Os revestimentos permitem modificar as propriedades da superfície de um componente sem necessariamente alterar todo o material utilizado em sua fabricação.
Dessa forma, é possível direcionar determinadas propriedades para a região efetivamente exposta ao desgaste.
Entretanto, a seleção do revestimento depende de diferentes fatores:
- mecanismo de desgaste predominante;
- material do componente;
- região que precisa de proteção;
- temperatura de operação;
- características do fluido;
- presença de partículas abrasivas;
- condições mecânicas;
- processo de aplicação disponível.
Portanto, a escolha deve partir da análise da aplicação, e não apenas do material com maior dureza.
Aspersão térmica em componentes de bombas de polpa
A aspersão térmica é uma das tecnologias utilizadas para aplicar revestimentos sobre superfícies submetidas ao desgaste.

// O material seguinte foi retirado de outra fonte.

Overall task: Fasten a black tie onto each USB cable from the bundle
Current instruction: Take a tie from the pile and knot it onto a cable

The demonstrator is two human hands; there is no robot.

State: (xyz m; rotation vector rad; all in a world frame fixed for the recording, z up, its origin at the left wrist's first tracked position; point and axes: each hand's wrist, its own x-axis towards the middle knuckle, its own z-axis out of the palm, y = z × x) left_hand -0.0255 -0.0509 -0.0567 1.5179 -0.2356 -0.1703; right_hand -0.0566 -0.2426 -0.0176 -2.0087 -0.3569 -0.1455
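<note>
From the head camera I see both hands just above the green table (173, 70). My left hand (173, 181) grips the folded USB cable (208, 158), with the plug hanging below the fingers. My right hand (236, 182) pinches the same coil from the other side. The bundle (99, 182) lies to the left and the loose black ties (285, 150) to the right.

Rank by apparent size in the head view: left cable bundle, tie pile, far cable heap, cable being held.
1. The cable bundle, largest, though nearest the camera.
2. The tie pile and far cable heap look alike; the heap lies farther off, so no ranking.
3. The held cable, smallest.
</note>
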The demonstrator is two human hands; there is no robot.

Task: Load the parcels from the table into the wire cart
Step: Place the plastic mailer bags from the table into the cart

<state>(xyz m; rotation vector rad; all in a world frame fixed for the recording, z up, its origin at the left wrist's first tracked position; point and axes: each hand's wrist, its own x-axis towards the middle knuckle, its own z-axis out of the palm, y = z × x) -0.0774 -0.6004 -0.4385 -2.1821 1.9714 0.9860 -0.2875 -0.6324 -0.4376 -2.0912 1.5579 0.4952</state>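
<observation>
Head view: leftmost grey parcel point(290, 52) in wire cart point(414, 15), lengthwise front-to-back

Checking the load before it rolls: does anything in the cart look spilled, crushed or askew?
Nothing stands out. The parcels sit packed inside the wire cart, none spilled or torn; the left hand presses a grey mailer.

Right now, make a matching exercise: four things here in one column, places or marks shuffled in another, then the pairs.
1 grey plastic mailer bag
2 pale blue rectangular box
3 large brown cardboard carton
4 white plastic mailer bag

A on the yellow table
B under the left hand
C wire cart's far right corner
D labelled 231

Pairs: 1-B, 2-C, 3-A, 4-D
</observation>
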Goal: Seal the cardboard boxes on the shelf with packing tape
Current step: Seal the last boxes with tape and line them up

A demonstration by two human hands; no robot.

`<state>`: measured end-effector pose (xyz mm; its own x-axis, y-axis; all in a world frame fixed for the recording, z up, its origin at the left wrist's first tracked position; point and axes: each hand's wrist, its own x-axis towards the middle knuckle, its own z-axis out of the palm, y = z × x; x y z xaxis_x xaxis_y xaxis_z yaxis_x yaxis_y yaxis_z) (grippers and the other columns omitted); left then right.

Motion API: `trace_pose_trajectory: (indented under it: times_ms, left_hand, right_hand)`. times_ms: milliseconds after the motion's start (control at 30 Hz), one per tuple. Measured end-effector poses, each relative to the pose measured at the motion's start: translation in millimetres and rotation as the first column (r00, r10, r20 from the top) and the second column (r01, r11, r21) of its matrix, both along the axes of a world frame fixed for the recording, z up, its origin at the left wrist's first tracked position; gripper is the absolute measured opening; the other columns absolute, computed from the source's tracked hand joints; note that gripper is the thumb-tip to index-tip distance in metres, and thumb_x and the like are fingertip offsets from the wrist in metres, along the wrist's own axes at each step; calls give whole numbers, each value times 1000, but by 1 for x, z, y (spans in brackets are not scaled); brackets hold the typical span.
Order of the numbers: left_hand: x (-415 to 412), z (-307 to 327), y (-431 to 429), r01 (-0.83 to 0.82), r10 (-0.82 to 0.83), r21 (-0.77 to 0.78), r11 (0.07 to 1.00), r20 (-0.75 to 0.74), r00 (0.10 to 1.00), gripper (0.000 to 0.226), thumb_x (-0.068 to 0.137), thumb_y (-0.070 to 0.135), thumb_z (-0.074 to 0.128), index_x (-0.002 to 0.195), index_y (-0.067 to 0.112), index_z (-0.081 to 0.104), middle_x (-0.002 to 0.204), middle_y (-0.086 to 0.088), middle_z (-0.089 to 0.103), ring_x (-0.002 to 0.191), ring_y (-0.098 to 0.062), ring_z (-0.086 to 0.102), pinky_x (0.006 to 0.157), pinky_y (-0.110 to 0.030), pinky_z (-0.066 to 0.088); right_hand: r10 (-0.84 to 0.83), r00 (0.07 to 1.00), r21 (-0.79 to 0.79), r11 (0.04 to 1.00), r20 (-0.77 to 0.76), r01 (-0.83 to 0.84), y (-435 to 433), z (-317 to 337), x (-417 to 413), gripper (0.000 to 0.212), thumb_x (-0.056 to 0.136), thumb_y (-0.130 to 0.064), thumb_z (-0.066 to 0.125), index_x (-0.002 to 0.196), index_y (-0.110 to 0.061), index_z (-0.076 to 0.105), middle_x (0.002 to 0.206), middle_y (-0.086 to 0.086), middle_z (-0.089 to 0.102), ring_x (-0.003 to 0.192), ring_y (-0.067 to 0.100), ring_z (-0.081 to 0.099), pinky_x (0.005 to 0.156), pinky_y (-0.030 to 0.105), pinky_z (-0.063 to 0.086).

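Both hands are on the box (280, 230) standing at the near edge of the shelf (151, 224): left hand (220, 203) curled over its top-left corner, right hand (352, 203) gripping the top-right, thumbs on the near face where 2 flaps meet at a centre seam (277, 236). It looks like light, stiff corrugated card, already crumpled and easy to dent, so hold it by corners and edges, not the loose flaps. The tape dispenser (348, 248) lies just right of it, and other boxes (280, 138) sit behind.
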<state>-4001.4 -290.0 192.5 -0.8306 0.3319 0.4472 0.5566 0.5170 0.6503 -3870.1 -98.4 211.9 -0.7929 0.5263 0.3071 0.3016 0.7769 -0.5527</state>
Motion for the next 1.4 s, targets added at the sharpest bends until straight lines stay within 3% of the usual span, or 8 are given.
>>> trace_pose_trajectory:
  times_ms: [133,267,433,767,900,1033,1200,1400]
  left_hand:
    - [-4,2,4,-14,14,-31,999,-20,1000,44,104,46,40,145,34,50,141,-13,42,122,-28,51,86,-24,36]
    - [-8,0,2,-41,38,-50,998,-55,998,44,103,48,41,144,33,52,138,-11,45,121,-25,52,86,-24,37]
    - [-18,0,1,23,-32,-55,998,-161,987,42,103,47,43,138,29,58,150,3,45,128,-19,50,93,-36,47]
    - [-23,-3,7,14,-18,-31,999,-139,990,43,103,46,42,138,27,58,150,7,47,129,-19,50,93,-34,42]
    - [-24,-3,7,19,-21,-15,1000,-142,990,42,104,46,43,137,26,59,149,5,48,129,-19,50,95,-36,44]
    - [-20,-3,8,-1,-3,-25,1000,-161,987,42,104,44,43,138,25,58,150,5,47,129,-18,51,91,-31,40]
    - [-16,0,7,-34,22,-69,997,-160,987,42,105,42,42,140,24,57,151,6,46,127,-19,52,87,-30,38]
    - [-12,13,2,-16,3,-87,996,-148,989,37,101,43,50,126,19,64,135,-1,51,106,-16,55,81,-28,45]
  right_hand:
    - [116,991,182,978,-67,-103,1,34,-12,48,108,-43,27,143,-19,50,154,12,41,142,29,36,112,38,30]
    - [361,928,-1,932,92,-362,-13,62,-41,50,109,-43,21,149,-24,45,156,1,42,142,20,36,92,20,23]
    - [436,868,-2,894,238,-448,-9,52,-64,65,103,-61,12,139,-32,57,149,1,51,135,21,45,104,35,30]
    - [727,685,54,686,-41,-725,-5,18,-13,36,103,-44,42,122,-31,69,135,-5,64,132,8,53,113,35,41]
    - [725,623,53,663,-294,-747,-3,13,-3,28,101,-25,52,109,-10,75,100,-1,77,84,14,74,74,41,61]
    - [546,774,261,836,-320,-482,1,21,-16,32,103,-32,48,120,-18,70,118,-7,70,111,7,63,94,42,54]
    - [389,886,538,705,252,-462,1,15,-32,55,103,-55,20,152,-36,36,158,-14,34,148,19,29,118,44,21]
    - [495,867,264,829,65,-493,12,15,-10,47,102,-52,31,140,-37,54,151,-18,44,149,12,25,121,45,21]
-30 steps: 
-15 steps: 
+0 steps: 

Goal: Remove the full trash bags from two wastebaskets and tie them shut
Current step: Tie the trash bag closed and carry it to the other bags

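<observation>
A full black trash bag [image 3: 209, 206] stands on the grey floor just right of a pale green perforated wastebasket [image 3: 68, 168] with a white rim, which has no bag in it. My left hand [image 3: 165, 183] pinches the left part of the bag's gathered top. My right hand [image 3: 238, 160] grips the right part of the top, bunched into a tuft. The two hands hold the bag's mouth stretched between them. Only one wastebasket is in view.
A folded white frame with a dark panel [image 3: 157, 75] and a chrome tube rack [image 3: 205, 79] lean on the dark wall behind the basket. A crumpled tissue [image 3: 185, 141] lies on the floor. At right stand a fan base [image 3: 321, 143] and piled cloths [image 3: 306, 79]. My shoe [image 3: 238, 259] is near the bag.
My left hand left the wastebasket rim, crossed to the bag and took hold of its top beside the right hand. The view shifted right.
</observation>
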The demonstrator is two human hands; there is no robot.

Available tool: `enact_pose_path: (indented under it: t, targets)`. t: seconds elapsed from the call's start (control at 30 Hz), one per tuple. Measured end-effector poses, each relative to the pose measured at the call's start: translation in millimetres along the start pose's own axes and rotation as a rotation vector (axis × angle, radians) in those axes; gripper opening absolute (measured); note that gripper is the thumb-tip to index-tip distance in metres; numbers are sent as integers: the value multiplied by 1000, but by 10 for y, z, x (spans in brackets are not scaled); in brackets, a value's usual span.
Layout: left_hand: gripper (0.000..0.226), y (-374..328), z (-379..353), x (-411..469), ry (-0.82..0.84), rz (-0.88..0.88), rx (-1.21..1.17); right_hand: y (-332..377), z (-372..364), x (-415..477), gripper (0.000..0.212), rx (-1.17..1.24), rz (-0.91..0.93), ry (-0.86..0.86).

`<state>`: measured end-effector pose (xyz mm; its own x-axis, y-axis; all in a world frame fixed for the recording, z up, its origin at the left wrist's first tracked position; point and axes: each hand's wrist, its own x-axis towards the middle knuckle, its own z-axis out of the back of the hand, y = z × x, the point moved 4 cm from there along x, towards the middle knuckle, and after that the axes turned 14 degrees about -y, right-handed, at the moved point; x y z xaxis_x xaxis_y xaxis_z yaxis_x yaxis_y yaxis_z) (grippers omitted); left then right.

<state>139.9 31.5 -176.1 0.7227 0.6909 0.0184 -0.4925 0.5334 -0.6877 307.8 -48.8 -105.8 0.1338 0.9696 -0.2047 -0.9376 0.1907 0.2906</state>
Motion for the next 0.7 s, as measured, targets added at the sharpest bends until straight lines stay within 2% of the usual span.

Dependendo do mecanismo identificado e das condições de trabalho, diferentes materiais podem proteger regiões específicas do equipamento.
Entre eles estão os revestimentos à base de carboneto de tungstênio, utilizados em aplicações que exigem elevada resistência ao desgaste.
Em uma luva de bomba, por exemplo, a proteção da superfície pode aumentar a resistência da região que trabalha em contato com a vedação. Dessa forma, a solução não atua apenas sobre a luva. A melhoria das condições superficiais também pode contribuir para o desempenho do sistema de vedação.
Da mesma forma, outros componentes da bomba podem exigir materiais, revestimentos ou processos diferentes. Por isso, é importante analisar individualmente o mecanismo de desgaste e as condições de operação antes de especificar uma solução.
Como escolher a solução adequada para reduzir o desgaste?
A pergunta mais importante não deve ser apenas “qual é o revestimento mais resistente?”.
Primeiro, é necessário entender:
Qual componente está falhando?
Depois:
Qual mecanismo está provocando essa falha?
E, por fim:
Quais propriedades a superfície precisa apresentar para resistir melhor às condições de operação?
Essa sequência ajuda a evitar a especificação de uma solução apenas pela dureza ou pelo nome do material.
Na prática, a análise pode considerar o componente, o fluido transportado, o mecanismo de desgaste, as condições operacionais, o histórico de falhas e a vida útil atual.
A partir dessas informações, torna-se possível avaliar materiais e tecnologias adequados para aumentar a durabilidade do componente e reduzir o desgaste em bomba de polpa.